Very soon after the recent magnitude-7.8 earthquake in Nepal, we were contacted by multiple groups involved in directly responding with aid and rescue teams, asking if we could assist in the efforts getting underway to crowdsource the mapping of the region. One of those groups was Rescue Global, an independent reconnaissance charity that works across multiple areas of disaster risk reduction and response. Rescue Global also works with our collaborators in machine learning here at Oxford, combining human and computer inputs for disaster response in a project called ORCHID. And they asked us to help them pinpoint the areas with the most urgent unfulfilled need for aid.

And so we sprang into action. The satellite company Planet Labs generously shared all its available data on Nepal with us. The resolution of Planet Labs’ imagery – about 5 metres per pixel – is perfect for rapid examination of large ground areas while showing enough detail to easily spot the signs of cities, farms and other settlements. After discussions with Rescue Global we decided to focus on the area surrounding Kathmandu, with a bias westward toward the quake epicentre, as much of this area is heavily populated but we knew many other, complementary efforts were focusing on the capital itself. We sliced about 13,000 km2 of land imagery into classifiable tiles, and created a new project using brand new Zooniverse software (coming very very soon!) that allows rapid project creation.

Once we had prepared the satellite images, we created the project in less than a day. Users were asked to indicate the strength of evidence of settlements in the area, and then how much of the image was classifiable.

We also realised that if we combined our work with the results of some of the aforementioned complementary efforts, we needn’t wait for the clouds to part so that we could get post-quake images. For example, the Humanitarian OpenStreetMap Team (HOT) is doing brilliant work providing exquisitely detailed maps for use in the relief efforts. But here’s the thing: Nepal is pretty big (larger than England). And accurate, detailed maps take time. So in the days immediately following the earthquake, our area of focus – which we already knew had been severely affected – hadn’t been fully covered by HOT yet. And by comparing rapid, broad classifications of a relatively large area of focus with the detailed maps of smaller areas provided by HOT efforts, we could still make very confident predictions about where aid would most be needed even with just pre-quake images.
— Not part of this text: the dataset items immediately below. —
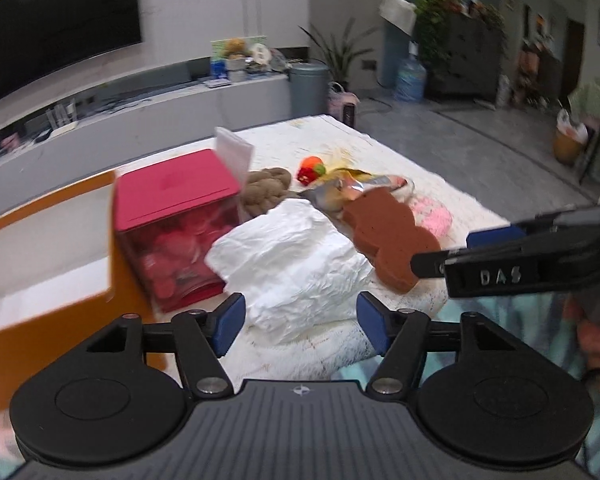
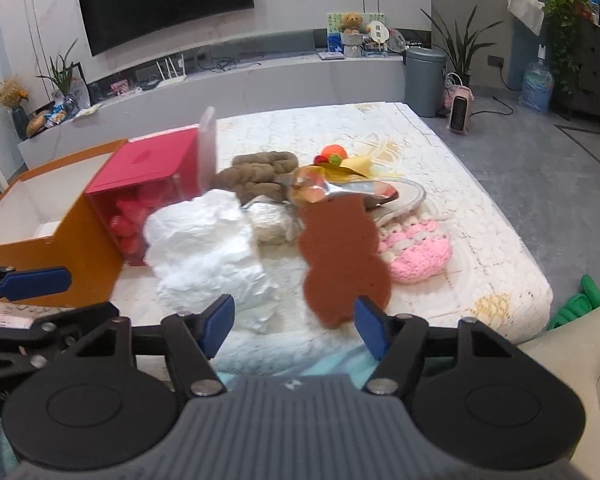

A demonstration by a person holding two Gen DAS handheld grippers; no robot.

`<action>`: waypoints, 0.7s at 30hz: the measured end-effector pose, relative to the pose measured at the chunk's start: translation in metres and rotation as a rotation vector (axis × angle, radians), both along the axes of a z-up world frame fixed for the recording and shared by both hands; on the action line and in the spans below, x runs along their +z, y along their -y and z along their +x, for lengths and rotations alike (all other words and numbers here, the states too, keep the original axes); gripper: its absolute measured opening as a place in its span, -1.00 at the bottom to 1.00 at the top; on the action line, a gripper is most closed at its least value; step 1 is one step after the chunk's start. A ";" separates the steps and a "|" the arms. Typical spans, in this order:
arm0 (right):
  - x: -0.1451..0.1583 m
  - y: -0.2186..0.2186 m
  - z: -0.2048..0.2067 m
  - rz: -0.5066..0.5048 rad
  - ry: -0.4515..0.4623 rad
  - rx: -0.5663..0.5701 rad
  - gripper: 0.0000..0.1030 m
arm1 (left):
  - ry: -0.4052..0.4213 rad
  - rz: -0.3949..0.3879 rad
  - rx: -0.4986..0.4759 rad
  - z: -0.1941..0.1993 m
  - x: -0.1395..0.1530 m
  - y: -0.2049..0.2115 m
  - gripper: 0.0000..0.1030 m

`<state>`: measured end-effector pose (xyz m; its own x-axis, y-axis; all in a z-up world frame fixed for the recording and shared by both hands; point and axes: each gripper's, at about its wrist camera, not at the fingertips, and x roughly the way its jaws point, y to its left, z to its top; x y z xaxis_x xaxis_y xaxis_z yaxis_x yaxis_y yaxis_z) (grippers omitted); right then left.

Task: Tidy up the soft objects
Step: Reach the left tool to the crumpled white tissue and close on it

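Soft things lie in a heap on a white padded mat (image 2: 440, 184): a crumpled white cloth (image 1: 296, 264) (image 2: 208, 252), a brown bear-shaped sponge (image 1: 388, 236) (image 2: 340, 256), a brown plush (image 1: 266, 190) (image 2: 256, 174), a pink crochet piece (image 2: 416, 252) (image 1: 434, 218), a small orange-and-red toy (image 1: 312, 168) (image 2: 334, 154). My left gripper (image 1: 300, 324) is open just short of the white cloth. My right gripper (image 2: 296, 324) is open; its right pad is close to the sponge's lower end. Both are empty.
An open orange box (image 1: 52, 320) (image 2: 76, 248) with a white inside stands at the left. A red-lidded clear box (image 1: 176, 232) (image 2: 144, 196) of red things lies beside it. A foil snack bag (image 2: 320, 188) and a sandal (image 2: 404, 200) lie in the heap. A green toy (image 2: 580, 300) lies off the mat's right edge.
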<state>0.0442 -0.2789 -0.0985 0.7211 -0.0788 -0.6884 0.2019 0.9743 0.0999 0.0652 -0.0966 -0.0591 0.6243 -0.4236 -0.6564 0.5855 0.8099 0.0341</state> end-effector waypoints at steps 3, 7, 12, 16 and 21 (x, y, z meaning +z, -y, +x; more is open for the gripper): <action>-0.005 0.013 0.011 0.026 -0.019 -0.016 0.27 | -0.001 0.038 -0.039 0.012 -0.012 0.014 0.53; -0.018 0.025 0.026 0.069 -0.073 -0.044 0.20 | 0.019 0.125 -0.087 0.024 -0.031 0.035 0.58; -0.029 0.031 0.043 0.123 -0.124 -0.033 -0.03 | 0.019 0.205 -0.124 0.039 -0.055 0.055 0.64; -0.038 0.037 0.053 0.171 -0.153 -0.050 -0.10 | 0.030 0.274 -0.128 0.044 -0.071 0.062 0.66; -0.043 0.038 0.057 0.190 -0.174 -0.038 -0.10 | 0.034 0.329 -0.103 0.050 -0.086 0.067 0.67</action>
<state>0.1016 -0.3167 -0.1410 0.5894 0.0391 -0.8069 0.2683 0.9327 0.2412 0.1155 -0.1635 -0.1451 0.6129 -0.2552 -0.7478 0.6579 0.6889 0.3042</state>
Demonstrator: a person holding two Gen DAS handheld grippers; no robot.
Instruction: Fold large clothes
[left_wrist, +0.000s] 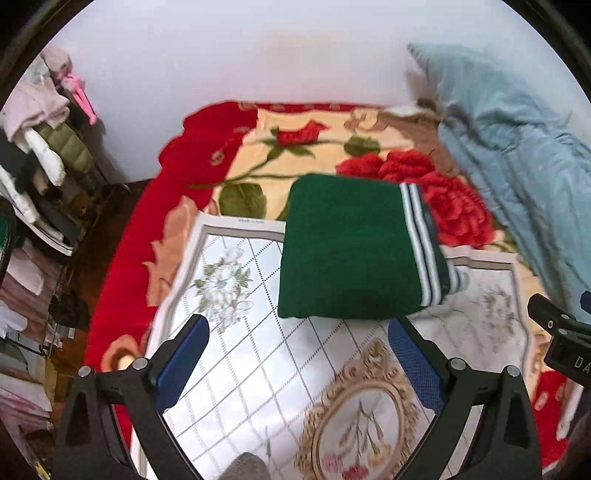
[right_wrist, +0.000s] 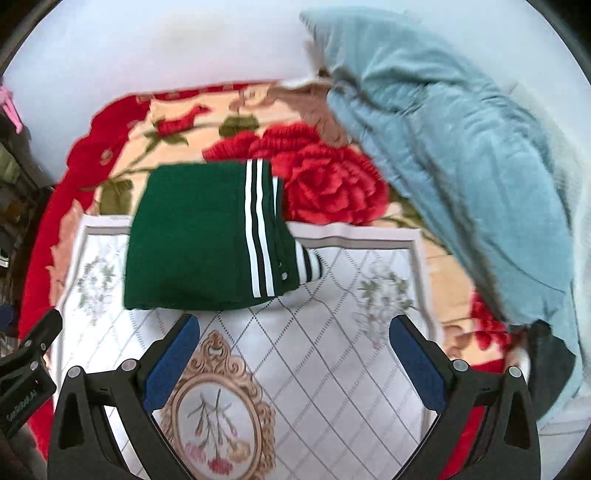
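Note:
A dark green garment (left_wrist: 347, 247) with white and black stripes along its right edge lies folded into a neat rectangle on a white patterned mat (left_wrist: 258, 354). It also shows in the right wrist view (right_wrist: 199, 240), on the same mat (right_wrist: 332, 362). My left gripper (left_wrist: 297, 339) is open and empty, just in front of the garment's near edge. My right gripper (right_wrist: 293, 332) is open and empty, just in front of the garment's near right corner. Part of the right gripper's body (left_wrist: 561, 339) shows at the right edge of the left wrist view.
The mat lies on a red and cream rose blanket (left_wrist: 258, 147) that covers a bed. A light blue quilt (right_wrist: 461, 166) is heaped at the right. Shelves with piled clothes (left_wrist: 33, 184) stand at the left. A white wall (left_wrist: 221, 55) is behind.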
Because our images were in the sweet spot of area coverage and resolution, we were able to classify the entire image set in just a couple of days with the combined effort of only about 25 people, comprising students and staff members from Oxford and Rescue Global staff. For each image, we asked each person about any visible settlements and about how “classifiable” the image was (sometimes there are clouds or artefacts).

After the classifications were collected, the machine learning team applied a Bayesian classifier combination code that we first used in the Zooniverse on the Galaxy Zoo: Supernova project. After comparing these results with the latest maps from the HOT team, we saw two towns that were outside the areas currently covered by other crisis mapping, but that our classifiers had marked as high priority.

We passed this on to Rescue Global, who have added it to the other information they have about where aid is urgently needed in Nepal. The relief efforts are now in a phase of recovery, cleanup, and ensuring the survivors have the basic necessities they need to carry on, like clean water and food. Now they are coping with the damage from the second earthquake too.

Those on the ground are still busy providing day-to-day aid, so it’s early days yet to properly characterise what impact we may have had, but the initial feedback has been very good. We will be analysing this project in the days and weeks to come to understand how we can respond even more rapidly and accurately next time. That likely includes much larger-scale projects where we will be calling on our volunteers to help with classification efforts. We believe the Zooniverse, Planet Labs, and partners like Rescue Global and ORCHID (and QCRI, our partner on other in-the-works humanitarian projects) can make a unique and complementary contribution to the humanitarian and crisis relief sphere. We will keep you posted on the results of our Nepal efforts and those of other, future crises.